How to Reform the Patent System in 3 Easy Steps
With all of the changes Congress has pushed and all of the rhetoric flying around, one could be forgiven for thinking the problem with patents is that they’re either too hard to get or too costly to defend. I have a slightly different analysis, which is based more on what patents are supposed to accomplish, and how they are currently failing us as a society.
The original purpose of patents was to grant an inventor a limited monopoly on some useful invention for some period of time, to prevent someone else from coming in and simply copying a novel technology. In exchange for this protection (and this is critical), the inventor would serve the public good by disclosing the invention in sufficient detail that a third party could legally license the invention to make their own product, thus benefiting the inventor, the competitor, and society, serving both creativity and commerce. It was a powerful idea then, and it can be once again.
What happens today is that patents are granted for abstract ideas, inventions that have no working prototypes, or inventions that are kept secret in their details, more as a way to stifle competition by throwing up roadblocks than as a reward to the original inventors. This serves neither commerce nor creativity. Lone inventors can’t risk being sued for any of a million vague patents lurking out there. And a company wishing to research a new product may be told by their lawyers to actually ignore the vast patent database due to fears of triple damages for willful infringement. Their approach is to just deal with any "submarine" patents that later emerge as a risk of doing business.
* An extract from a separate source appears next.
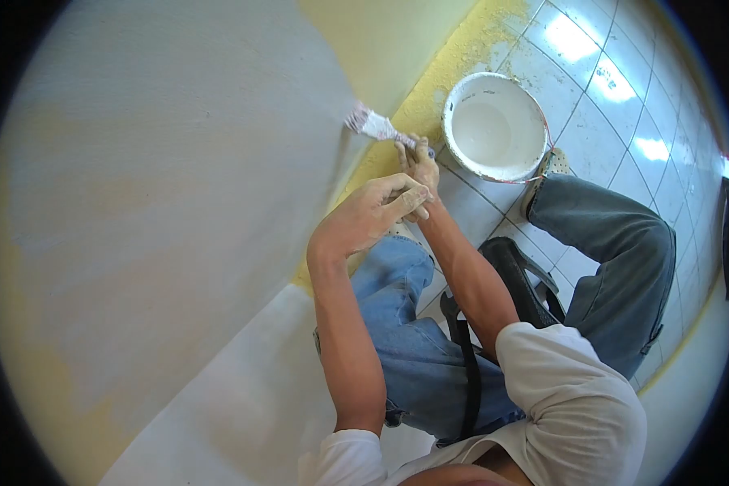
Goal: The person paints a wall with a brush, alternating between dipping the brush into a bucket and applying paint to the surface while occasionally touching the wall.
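My right hand (419, 166) is closed around the handle of a paintbrush (374, 125). White paint coats the brush, and its bristles point left, close to the wall (178, 178). My left hand (381, 209) lies across my right wrist, with its fingers bent round it; the fingertips are partly hidden. Pale smears mark the fingers of both hands. Just right of the brush stands a white bucket (496, 128) with whitish paint inside and drips on its rim.
Yellow dust and flakes (441, 85) line the floor along the wall's foot. White tiles (591, 138) extend to the right. My bent legs (607, 243) flank a black object (517, 275) and a dark strap (470, 364).
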Action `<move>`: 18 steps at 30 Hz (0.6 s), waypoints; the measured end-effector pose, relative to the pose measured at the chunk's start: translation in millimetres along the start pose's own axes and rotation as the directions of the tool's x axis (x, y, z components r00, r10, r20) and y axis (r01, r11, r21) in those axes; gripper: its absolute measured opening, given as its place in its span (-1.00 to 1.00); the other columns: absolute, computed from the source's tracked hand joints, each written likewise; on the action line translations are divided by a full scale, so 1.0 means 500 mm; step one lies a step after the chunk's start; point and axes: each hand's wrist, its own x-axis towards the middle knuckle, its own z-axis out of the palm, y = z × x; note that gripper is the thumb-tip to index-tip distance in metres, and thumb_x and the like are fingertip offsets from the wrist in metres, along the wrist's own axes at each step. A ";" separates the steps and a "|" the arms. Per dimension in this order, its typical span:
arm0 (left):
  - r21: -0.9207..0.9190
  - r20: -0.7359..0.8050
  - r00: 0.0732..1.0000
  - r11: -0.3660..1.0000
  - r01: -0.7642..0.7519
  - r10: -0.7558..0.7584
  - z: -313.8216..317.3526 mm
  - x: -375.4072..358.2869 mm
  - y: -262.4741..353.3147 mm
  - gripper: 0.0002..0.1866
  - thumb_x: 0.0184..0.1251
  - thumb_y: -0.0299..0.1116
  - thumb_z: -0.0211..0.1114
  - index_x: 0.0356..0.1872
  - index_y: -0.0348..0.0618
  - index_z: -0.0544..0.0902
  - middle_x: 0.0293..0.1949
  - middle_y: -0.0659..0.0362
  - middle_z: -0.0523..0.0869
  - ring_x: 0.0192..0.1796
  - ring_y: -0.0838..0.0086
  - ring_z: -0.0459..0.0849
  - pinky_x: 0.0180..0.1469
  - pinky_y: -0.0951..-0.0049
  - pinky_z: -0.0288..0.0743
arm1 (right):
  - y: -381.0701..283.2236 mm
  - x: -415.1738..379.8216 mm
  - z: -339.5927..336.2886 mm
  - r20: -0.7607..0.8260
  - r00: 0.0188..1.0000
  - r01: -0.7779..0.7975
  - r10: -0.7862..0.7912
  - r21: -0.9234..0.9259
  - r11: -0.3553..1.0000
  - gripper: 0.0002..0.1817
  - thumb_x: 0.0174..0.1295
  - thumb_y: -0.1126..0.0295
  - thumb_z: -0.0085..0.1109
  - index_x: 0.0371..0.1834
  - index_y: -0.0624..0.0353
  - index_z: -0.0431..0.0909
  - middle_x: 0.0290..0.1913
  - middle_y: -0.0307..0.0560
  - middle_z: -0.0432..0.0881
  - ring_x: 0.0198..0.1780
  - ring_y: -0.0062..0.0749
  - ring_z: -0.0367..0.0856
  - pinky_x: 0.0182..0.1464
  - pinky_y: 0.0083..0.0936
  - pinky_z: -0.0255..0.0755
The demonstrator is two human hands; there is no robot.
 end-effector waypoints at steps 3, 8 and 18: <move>0.022 -0.023 1.000 1.000 -0.014 0.015 -0.008 0.005 -0.006 -0.64 0.70 -0.16 0.16 0.04 -0.28 0.72 -0.14 0.11 0.80 -0.05 0.45 0.76 0.14 0.40 0.60 | 0.086 0.086 -0.079 -0.111 0.969 0.179 -0.220 -0.296 0.938 -0.58 0.63 0.25 0.12 0.20 0.51 0.51 0.13 0.17 0.66 0.04 -0.12 0.77 0.16 -0.39 0.76; 0.030 -0.030 0.997 0.997 -0.077 0.078 0.004 0.001 0.005 -0.63 0.68 -0.12 0.19 0.07 -0.26 0.72 -0.14 0.13 0.81 -0.02 0.46 0.74 0.15 0.38 0.58 | 0.095 0.087 -0.038 -0.261 0.945 0.125 -0.197 -0.268 0.955 -0.56 0.63 0.23 0.12 0.20 0.51 0.51 0.14 0.16 0.66 0.08 -0.12 0.76 0.18 -0.39 0.75; 0.031 0.058 0.983 0.984 -0.178 0.176 -0.002 -0.018 0.016 -0.61 0.63 -0.08 0.26 0.10 -0.24 0.74 -0.11 0.16 0.82 0.01 0.46 0.74 0.16 0.37 0.57 | -0.146 -0.116 0.122 0.225 0.967 0.103 -0.118 0.078 0.992 -0.41 0.62 0.04 0.09 0.39 0.37 0.40 0.22 0.05 0.59 0.30 -0.34 0.57 0.43 -0.53 0.51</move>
If those patents do emerge (and they increasingly do), the threat of expensive litigation often forces some outcome other than justice, because it comes down to who has more money to fight. And with the changes Congress favors, it also comes down to who patents something first, not who actually invents. That last item is most troubling to me, because rushed patents can’t possibly be complete enough to serve as anything more than a placeholder, stifling competition in favor of the company with the best lawyers, not the best inventors. And again, society is ill served.
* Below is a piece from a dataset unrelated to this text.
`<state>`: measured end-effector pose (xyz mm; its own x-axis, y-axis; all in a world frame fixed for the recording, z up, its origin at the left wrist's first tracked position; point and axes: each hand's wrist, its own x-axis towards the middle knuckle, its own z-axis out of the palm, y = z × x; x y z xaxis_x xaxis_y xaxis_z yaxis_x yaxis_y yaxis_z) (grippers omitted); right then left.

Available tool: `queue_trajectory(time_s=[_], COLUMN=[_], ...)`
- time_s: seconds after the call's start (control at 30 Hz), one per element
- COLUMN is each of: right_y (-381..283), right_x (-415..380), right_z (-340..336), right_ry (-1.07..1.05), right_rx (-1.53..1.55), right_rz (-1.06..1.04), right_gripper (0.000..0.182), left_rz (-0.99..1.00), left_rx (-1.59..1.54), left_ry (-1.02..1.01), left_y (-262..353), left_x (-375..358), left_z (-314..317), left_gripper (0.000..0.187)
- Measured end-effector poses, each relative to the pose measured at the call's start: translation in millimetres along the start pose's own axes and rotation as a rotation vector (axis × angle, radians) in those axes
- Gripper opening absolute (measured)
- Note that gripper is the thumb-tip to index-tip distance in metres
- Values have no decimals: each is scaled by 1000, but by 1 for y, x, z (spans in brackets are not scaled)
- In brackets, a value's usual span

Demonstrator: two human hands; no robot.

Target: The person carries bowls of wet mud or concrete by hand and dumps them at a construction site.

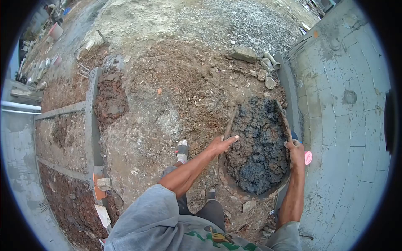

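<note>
A long oval tub (pixel 226 183), filled with clumpy dark grey and brown wet soil (pixel 259 146), sits or is held on the right, close to the block wall. My left hand (pixel 222 145) grips its left rim, with the thumb lying over the edge toward the soil. Across from it, my right hand (pixel 295 151) is closed on the right rim, its knuckles near the wall. The fingers under both rims are partly hidden. Whether the tub touches the ground cannot be made out.
A grey block wall (pixel 335 125) runs along the right, with a pink round object (pixel 308 157) beside my right wrist. Stones (pixel 243 54) lie beyond the tub. Concrete beams (pixel 91 121) frame soil on the left. Gravel (pixel 251 21) lies farther off.
</note>
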<state>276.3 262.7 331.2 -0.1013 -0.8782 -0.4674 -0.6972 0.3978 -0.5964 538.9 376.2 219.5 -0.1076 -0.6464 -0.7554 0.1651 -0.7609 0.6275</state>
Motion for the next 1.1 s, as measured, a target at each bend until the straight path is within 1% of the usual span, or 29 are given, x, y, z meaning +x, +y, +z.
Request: queue_trajectory(time_s=[0.03, 0.07, 0.1, 0.17, 0.2, 0.23, 0.27, 0.3, 0.33, 0.37, 0.4, 0.43, 0.47, 0.5, 0.53, 0.57, 0.6, 0.63, 0.67, 0.7, 0.73, 0.77, 0.83, 0.87, 0.93, 0.97, 1.0, 1.07, 1.1], right_y=[-38, -64, -90, -132, -148, -149, -155, -124, -117, -76, -63, -88, -105, -86, -48, -39, -42, -42, -41, -39, -35, -32, -32, -35, -48, -56, -60, -88, -93], right_x=[13, 22, 32, 45, 52, 67, 80, 105, 127, 168, 195, 217, 231, 225, 211, 225, 246, 255, 258, 254, 250, 252, 262, 266, 261, 262, 275, 303, 332], right_z=[21, 43, 73, 153, 211, 276, 345, 437, 508, 592, 641, 663, 682, 706, 714, 720, 721, 717, 711, 700, 693, 692, 693, 694, 683, 671, 660, 610, 589], right_ry=[86, 69, 69, 89, 86, 91, -32, -14, -218, -369, -563, -571, -602, -671, -668, -599, -506, -419, -412, -392, -379, -381, -423, -409, -389, -364, -411, -447, -396], right_rx=[-89, -11, -17, -131, -105, -161, -246, -268, -326, -219, -460, -536, -643, -661, -696, -724, -743, -755, -775, -705, -633, -640, -672, -657, -704, -757, -749, -716, -711], right_rz=[-97, -146, -137, -223, -263, -380, -273, -415, -286, -312, -288, -365, -438, -401, -366, -382, -418, -453, -451, -447, -442, -444, -459, -450, -451, -439, -407, -474, -507], right_gripper=[22, 22, 22, 22, 25, 27, 41, 57, 69, 72, 69, 66, 63, 63, 59, 56, 52, 49, 49, 51, 53, 53, 55, 49, 50, 51, 43, 36, 33], left_rz=[2, -14, -22, 138, 203, 188, 72, -120, -217, -353, -425, -307, -278, -605, -627, -697, -694, -695, -817, -933, -822, -704, -459, -450, -242, -228, -232, -259, -265], left_rx=[-13, -169, -318, -553, -514, -432, -318, -223, -193, -199, -306, -53, -48, -116, -307, -229, -299, -360, -318, -271, -319, -366, -198, -200, -300, -310, -322, -339, -336], left_ry=[-4, 79, 165, 461, 638, 758, 772, 816, 805, 1047, 1134, 1199, 1512, 1511, 1432, 1437, 1401, 1371, 1201, 1028, 951, 882, 795, 802, 782, 778, 801, 853, 885], left_y=[9, 3, -5, -50, -78, -112, -125, -163, -250, -274, -340, -426, -462, -403, -438, -470, -492, -498, -504, -502, -477, -443, -382, -360, -327, -321, -318, -326, -337], left_x=[25, 54, 87, 147, 152, 144, 107, 81, 58, 18, -21, -69, -101, -122, -154, -163, -151, -140, -118, -92, -61, -27, 21, 33, 44, 45, 40, 15, 2], left_z=[-31, -62, -95, -167, -208, -241, -265, -288, -324, -332, -355, -382, -375, -359, -349, -335, -316, -299, -288, -270, -254, -244, -238, -244, -249, -255, -265, -276, -284], left_gripper=[73, 70, 67, 59, 51, 44, 40, 39, 39, 36, 37, 31, 24, 22, 27, 29, 29, 28, 29, 30, 31, 32, 32, 32, 27, 27, 26, 23, 21])
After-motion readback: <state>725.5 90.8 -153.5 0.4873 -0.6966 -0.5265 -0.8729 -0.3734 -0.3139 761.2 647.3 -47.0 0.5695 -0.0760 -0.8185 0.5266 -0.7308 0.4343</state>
So what do we do about it, other than throwing out the whole system? Here are three easy steps.
Step one requires that all new patents must meet three basic tests, derived from the original purpose of patents:
- Is the patent novel and non-obvious to a skilled person in the trade? In other words, is it really new? Just as scientific papers are peer reviewed before publication, require peer review under NDA. The goal is to prevent any company from patenting something that is already common knowledge to people in the domain.
- Does the patented invention actually exist? Is there a working prototype that solves the problems claimed? The goal here is to prevent overly broad patents or patents that are still highly speculative. [such as the Sony patent on mind-control using sound waves or a few others I could mention.]
- Does the application include all of the information that a licensee would need to recreate the invention? This question presumes the purpose of patenting is to actually license technology, which should always be the case. So the licensor must, at some point, fully disclose the invention and give detailed guidelines for recreating it. This test, then, simply requires that this work is made public as the final monopoly is granted. It does not compel licensing. Those terms are subject to market forces.
Step two retroactively applies these rules to existing patents, starting with the most recent patents first. Companies should be given at least a year’s notice to begin revising their original patent application to conform to the new rules and another year to finish. If they don’t complete this task, they would lose patent protection after two years. Patents that are set to expire within two years of such notice would be exempt. If a patent exists and has been licensed, then meeting all of these tests should be relatively easy. Detailed licensee instructions should already be available. For patents that haven’t ever been licensed or which have been sold to IP holding companies, there may be some added work, but it is for the public good. And any company that feels disclosing the full IP would damage them could withdraw the patent at any point.
Step three, coincident with step two, publishes clear guidelines for new inventors as to what has been patented already and what technology is available for license. A simple keyword search is not sufficient. It really needs to be a database of ideas, techniques, and problem domains. The goal would be something that doesn’t just tell an inventor what not to re-invent, but also how to obtain those existing pieces and at what price. Inventors and business people can then sit down and judge how to best approach the introduction of a new product or service using both novel and licensed technology as appropriate. This database should also include systems for peer review of existing patents, such that concerns can be publicly logged (especially concerns that a disclosed patent doesn’t meet its claims) and the status of any legal actions regarding individual patents can be seen by all.
These are the steps to a sane patent system, one that helps inventors, protects investments in R&D, and advances the public good by fostering creativity and a more level playing field for inventors and innovative companies.